◆ What needs to be done
The answer should be each line from the entries below that has the word "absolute" in it.

[[ Exercise material open ]]

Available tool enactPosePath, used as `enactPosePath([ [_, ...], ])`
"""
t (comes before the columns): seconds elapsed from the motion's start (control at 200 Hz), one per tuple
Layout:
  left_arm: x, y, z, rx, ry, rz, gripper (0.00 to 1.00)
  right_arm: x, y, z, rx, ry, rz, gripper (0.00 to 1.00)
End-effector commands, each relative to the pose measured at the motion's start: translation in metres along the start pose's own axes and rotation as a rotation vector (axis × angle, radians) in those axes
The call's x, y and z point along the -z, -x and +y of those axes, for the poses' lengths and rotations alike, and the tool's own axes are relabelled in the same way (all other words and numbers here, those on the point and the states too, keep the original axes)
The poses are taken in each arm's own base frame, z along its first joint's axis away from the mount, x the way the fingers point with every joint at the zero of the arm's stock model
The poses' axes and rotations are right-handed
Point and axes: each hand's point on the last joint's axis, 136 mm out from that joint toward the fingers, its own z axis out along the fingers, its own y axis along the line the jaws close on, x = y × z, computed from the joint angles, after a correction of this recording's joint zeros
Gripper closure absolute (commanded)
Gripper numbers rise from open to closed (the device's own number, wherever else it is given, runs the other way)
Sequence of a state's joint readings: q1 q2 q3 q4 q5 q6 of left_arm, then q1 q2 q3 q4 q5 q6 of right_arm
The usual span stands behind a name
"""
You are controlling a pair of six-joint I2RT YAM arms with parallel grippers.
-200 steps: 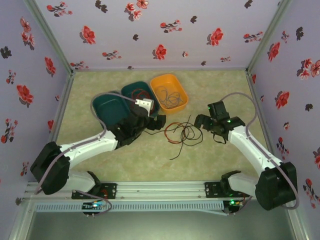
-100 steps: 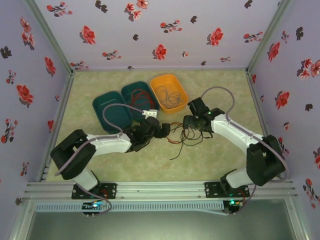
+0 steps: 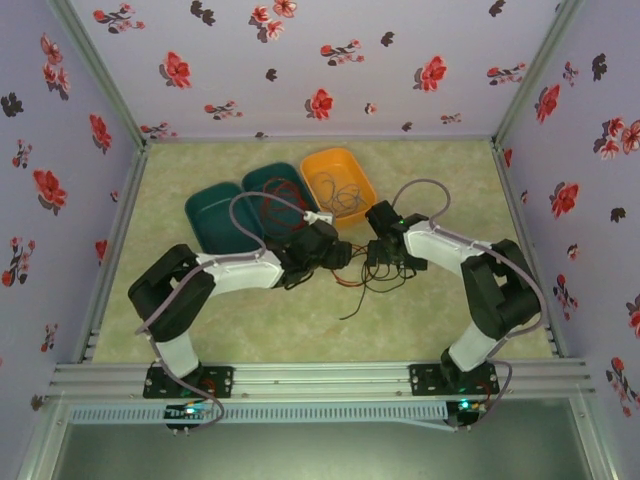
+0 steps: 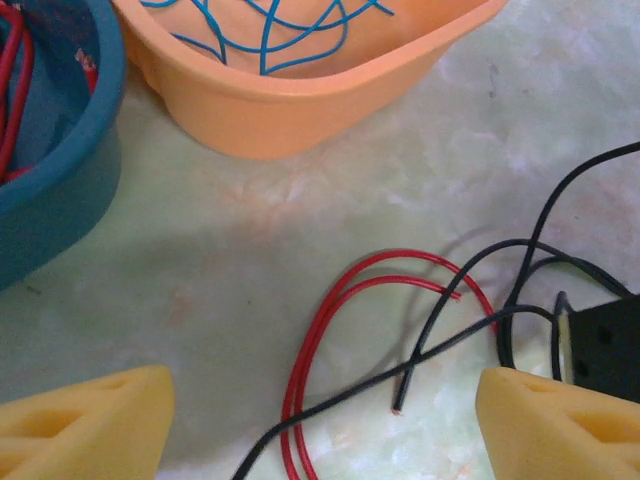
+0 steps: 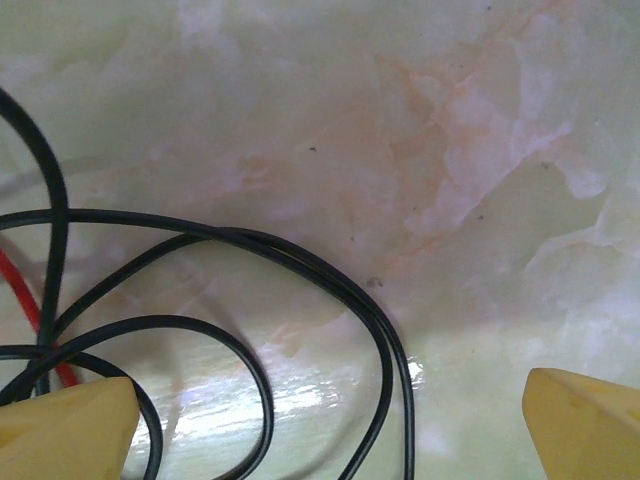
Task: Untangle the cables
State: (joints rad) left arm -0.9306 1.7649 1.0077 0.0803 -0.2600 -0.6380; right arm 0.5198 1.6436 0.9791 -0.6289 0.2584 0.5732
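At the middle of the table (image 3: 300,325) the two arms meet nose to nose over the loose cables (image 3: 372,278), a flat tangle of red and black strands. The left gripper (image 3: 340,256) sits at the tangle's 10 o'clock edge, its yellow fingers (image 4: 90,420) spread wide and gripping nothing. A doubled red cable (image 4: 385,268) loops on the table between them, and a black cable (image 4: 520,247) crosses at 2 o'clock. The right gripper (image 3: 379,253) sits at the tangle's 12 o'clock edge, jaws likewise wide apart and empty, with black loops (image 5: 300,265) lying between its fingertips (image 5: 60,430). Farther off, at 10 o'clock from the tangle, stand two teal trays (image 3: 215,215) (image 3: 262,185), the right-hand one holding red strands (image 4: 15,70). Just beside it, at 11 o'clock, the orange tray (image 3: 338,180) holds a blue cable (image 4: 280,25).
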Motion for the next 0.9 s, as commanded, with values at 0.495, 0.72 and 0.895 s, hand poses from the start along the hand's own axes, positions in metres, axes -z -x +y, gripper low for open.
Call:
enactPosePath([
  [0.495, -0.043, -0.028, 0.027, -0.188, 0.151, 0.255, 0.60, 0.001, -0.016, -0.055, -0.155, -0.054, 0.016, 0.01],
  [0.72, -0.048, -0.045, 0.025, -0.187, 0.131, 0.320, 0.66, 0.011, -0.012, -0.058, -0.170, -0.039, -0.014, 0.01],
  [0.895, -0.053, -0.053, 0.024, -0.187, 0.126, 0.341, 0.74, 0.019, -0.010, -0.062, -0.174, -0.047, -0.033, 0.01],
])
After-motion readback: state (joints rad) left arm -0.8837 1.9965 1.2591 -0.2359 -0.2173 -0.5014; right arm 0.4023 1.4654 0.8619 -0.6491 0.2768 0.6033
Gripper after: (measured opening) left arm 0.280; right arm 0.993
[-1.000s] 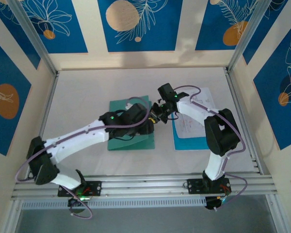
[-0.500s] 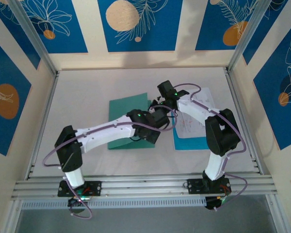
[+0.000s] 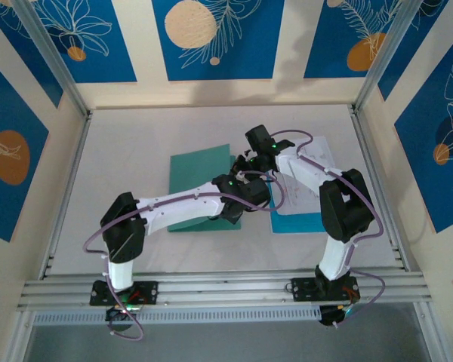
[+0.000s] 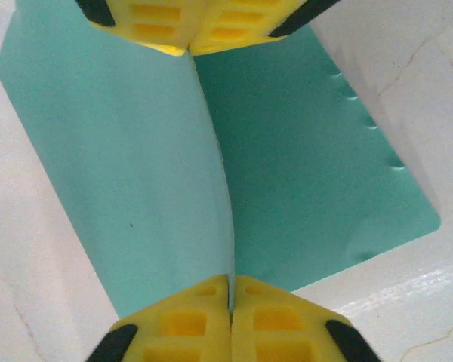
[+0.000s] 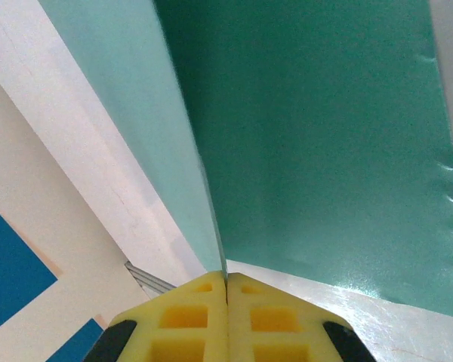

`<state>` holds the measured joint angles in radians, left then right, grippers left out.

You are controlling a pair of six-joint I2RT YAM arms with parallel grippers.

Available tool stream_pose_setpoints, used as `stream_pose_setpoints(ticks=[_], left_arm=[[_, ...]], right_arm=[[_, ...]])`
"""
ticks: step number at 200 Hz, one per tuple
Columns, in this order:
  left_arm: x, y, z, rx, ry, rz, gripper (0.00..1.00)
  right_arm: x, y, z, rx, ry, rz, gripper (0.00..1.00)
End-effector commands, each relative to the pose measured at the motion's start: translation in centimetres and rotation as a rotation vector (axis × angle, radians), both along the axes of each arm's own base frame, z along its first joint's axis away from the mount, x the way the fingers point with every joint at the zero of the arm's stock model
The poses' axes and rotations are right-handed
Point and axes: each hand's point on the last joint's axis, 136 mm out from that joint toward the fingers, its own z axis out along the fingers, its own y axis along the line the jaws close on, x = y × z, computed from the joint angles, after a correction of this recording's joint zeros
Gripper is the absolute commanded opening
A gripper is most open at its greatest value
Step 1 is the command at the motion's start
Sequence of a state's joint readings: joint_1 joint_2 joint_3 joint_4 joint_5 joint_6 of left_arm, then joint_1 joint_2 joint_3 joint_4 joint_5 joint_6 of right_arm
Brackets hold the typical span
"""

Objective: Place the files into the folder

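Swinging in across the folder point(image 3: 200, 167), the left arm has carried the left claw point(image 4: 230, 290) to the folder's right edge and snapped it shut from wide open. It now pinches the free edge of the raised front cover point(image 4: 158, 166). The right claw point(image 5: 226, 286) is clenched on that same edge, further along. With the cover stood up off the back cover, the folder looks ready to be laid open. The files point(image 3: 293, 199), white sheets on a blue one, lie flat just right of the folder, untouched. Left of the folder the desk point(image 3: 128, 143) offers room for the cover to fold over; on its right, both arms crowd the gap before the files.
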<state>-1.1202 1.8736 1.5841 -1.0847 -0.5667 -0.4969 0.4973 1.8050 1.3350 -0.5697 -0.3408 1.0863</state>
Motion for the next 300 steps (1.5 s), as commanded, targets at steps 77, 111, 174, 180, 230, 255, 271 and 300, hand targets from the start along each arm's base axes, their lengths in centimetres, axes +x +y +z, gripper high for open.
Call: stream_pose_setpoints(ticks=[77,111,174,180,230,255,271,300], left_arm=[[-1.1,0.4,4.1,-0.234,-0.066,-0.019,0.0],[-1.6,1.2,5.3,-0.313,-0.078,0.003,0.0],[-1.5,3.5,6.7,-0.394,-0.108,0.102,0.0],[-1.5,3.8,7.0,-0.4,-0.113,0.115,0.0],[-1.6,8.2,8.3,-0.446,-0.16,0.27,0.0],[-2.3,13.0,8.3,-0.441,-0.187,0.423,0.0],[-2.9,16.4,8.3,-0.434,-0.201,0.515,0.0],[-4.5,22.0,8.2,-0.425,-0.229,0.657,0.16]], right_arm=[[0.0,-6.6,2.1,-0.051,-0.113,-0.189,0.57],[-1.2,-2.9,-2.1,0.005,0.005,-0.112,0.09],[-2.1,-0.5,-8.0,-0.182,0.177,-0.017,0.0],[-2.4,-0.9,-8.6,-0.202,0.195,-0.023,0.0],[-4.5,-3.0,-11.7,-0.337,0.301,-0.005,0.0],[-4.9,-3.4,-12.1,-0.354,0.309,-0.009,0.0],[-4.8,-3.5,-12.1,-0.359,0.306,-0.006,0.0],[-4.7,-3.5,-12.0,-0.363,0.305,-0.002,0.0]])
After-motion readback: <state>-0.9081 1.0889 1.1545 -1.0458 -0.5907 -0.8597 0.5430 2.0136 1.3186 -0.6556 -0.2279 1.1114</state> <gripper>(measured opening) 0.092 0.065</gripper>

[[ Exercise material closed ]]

◆ Expected answer
Gripper closure absolute (commanded)
Gripper is the absolute commanded opening

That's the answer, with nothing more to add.